Unnamed: 0,subject_id,Acidimicrobiia_25,Acidimicrobiia_26,Acidimicrobiia_27,Acidimicrobiia_28,Acidimicrobiia_29,Acidimicrobiia_30,Acidimicrobiia_31,Acidimicrobiia_32,Acidimicrobiia_33,...,unclassified_Verrucomicrobiota_27,unclassified_Verrucomicrobiota_28,unclassified_Verrucomicrobiota_29,unclassified_Verrucomicrobiota_30,unclassified_Verrucomicrobiota_31,unclassified_Verrucomicrobiota_32,unclassified_Verrucomicrobiota_33,unclassified_Verrucomicrobiota_34,unclassified_Verrucomicrobiota_35,unclassified_Verrucomicrobiota_36
0,136000.0,,,,,,,M,M,M,...,,,,,M,M,M,M,M,M


# Compute SHAP values

## Load existing models, if desired

In [3]:
appr_qnet_lst = [qnet.load_qnet("shap-ahcg-1.joblib"), qnet.load_qnet("shap-ahcg-2.joblib")]
sub_qnet_lst = [qnet.load_qnet("shap-shcg-1.joblib"), qnet.load_qnet("shap-shcg-2.joblib")]
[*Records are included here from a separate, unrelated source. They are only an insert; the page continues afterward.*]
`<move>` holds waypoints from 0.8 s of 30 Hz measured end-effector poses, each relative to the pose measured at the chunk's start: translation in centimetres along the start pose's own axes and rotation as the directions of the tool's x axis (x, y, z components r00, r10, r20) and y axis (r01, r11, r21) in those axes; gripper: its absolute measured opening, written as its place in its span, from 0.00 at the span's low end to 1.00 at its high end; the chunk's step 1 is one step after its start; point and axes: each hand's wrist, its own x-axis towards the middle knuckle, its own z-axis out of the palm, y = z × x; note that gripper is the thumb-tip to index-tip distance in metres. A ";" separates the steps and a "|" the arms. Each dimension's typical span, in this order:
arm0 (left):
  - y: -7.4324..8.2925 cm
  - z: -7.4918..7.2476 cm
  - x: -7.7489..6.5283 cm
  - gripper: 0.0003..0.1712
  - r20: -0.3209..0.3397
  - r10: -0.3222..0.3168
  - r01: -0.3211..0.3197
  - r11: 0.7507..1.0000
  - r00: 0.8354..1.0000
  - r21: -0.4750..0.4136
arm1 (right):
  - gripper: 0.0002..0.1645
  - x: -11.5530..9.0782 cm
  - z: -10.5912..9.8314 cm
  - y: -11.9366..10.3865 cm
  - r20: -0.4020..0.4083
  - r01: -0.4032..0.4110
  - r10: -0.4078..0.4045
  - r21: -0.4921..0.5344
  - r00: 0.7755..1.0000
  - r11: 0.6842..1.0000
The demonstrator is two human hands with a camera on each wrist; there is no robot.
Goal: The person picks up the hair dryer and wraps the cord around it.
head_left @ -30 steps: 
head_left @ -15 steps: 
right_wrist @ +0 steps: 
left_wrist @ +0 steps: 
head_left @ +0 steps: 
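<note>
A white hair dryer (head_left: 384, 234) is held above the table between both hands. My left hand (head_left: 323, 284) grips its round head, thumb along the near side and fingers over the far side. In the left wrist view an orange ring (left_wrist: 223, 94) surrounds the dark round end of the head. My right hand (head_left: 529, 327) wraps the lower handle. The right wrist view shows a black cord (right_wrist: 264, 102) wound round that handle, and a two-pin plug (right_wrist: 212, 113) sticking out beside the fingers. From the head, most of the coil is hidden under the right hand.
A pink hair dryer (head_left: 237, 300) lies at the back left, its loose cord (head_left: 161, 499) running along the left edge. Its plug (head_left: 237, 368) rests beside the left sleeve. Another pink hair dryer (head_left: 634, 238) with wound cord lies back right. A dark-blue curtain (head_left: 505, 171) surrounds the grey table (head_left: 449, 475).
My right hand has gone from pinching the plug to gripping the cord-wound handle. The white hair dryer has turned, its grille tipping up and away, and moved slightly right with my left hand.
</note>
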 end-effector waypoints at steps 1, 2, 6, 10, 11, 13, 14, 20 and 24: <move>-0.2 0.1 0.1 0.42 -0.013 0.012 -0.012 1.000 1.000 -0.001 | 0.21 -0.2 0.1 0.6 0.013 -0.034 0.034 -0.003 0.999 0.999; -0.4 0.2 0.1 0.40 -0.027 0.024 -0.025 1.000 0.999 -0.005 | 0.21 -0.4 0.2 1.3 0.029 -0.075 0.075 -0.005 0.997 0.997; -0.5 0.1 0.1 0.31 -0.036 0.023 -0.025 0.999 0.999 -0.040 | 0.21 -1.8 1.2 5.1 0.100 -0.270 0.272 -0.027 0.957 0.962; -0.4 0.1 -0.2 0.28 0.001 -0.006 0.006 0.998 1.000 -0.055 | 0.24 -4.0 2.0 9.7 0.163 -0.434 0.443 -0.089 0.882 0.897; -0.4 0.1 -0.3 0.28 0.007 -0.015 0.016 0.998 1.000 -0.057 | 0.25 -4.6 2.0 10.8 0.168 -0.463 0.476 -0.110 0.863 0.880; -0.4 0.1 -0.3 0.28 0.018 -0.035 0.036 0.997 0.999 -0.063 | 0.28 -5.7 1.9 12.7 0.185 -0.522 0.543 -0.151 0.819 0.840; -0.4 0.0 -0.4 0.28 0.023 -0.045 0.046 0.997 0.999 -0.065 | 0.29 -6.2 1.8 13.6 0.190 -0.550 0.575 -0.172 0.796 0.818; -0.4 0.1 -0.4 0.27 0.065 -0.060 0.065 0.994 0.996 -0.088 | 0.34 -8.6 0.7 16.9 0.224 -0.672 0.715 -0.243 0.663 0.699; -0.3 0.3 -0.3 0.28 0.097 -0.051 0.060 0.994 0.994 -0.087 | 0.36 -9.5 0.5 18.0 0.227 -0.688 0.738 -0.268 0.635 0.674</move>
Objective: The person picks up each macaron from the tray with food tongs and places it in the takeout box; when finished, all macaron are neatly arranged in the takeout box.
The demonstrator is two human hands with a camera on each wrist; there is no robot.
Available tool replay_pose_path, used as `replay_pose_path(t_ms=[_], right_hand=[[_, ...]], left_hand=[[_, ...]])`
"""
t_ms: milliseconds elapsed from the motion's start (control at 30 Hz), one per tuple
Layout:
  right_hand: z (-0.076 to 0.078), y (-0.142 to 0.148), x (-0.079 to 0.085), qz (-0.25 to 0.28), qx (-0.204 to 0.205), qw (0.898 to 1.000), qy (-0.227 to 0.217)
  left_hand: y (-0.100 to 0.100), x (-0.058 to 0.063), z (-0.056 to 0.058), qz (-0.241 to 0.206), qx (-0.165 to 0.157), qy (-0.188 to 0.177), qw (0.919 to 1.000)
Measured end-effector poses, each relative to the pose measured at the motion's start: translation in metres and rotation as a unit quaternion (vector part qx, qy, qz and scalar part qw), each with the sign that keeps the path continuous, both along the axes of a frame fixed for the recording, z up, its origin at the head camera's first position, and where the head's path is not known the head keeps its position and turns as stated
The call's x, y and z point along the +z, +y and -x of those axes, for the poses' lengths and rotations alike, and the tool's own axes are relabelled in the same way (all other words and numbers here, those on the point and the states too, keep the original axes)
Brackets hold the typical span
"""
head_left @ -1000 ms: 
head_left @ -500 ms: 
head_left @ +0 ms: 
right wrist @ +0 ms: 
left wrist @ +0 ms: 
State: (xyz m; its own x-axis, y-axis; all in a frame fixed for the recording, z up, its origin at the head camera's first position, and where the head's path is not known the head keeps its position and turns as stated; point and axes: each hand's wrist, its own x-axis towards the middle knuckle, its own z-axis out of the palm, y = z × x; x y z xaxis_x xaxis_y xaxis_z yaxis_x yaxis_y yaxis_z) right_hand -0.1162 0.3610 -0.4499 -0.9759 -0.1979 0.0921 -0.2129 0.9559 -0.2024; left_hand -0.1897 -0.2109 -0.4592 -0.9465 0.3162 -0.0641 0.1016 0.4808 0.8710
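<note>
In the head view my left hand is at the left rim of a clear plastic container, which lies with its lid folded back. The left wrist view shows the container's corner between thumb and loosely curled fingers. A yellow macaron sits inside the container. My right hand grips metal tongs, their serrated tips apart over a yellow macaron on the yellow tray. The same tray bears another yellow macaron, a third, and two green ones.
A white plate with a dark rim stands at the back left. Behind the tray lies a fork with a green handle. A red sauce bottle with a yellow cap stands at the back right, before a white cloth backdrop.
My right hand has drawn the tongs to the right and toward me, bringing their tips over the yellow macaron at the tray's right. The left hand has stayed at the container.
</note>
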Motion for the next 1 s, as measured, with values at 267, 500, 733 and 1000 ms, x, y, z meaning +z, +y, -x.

## SHAP computation function

In [4]:
def get_shaps(
    dat=None,
    dat_quant=None,
    appr_data=None,
    sub_data=None,
    appr_data_quant=None,
    sub_data_quant=None,
    nsamples=1100,
    quantizer=None,
    ahcg_lst=None,
    shcg_lst=None,
    n_qsamps=3,
    n_runs=1,
    shap_dir="tmp_shap/",
    save_qnets=False,
    verbose=True,
):
    """
    Computes shap values for data `dat`.

            Parameters:
                    dat (pandas.core.frame.DataFrame): dataframe of relative abundances (wide form)
                    dat_quant (pandas.core.frame.DataFrame): dataframe of quantized relative abundances (wide form)
                    appr_data (pandas.core.frame.DataFrame): dataframe of abundance observations used to construct the appropriate cohort model
                    sub_data (pandas.core.frame.DataFrame): dataframe of abundance observations used to construct the suboptimal cohort model
                    appr_data_quant (pandas.core.frame.DataFrame): dataframe of quantized abundance observations used to construct the appropriate cohort model
                    sub_data_quant (pandas.core.frame.DataFrame): dataframe of quantized abundance observations used to construct the suboptimal cohort model
                    nsamples (int): passed to shap.KernelExplainer.shap_values()
                    ahctg_lst (list): optional list of pretrained qnet models used for the appropriate cohort (one per run, recycled if needed). can be omitted and computed from provided data
                    shctg_lst (list): optional list of pretrained qnet models used for the suboptimal cohort (one per run, recycled if needed). can be omitted and computed from provided data
                    n_qsamps (int): number of qsamples to generate from each cohort to use as background data for the Shap computation
                    n_runs (int): number of times to regenerate shap values for each subject in `dat`
                    shap_dir (str): directory to save computed shap values and computed models if `save_qnets` is enabled
                    save_qnets (bool): indicator of whether to save the qnet computed on each run

            Returns:
                    shaps (numpy.ndarray): shap values for final run
                    explainer (shap.KernelExplainer): shap explainer for final run
                    ahctg (Quasinet.Qnet): appropriate qnet model for final run
                    shctg (Quasinet.Qnet): suboptimal qnet model for final run
                    time (str): time of completion of final run
                    
    """
    if not os.path.isdir(shap_dir):
        os.makedirs(shap_dir)

    def _get_labels(num_lvls):
        """
        Helper function in case we want to quantize into more than 26 levels
        """
        import string
        lbls = list(string.ascii_uppercase)
        for i in range(2, int(np.ceil(num_lvls / 26)) + 1):
            lbls = lbls + [char * i for char in string.ascii_uppercase]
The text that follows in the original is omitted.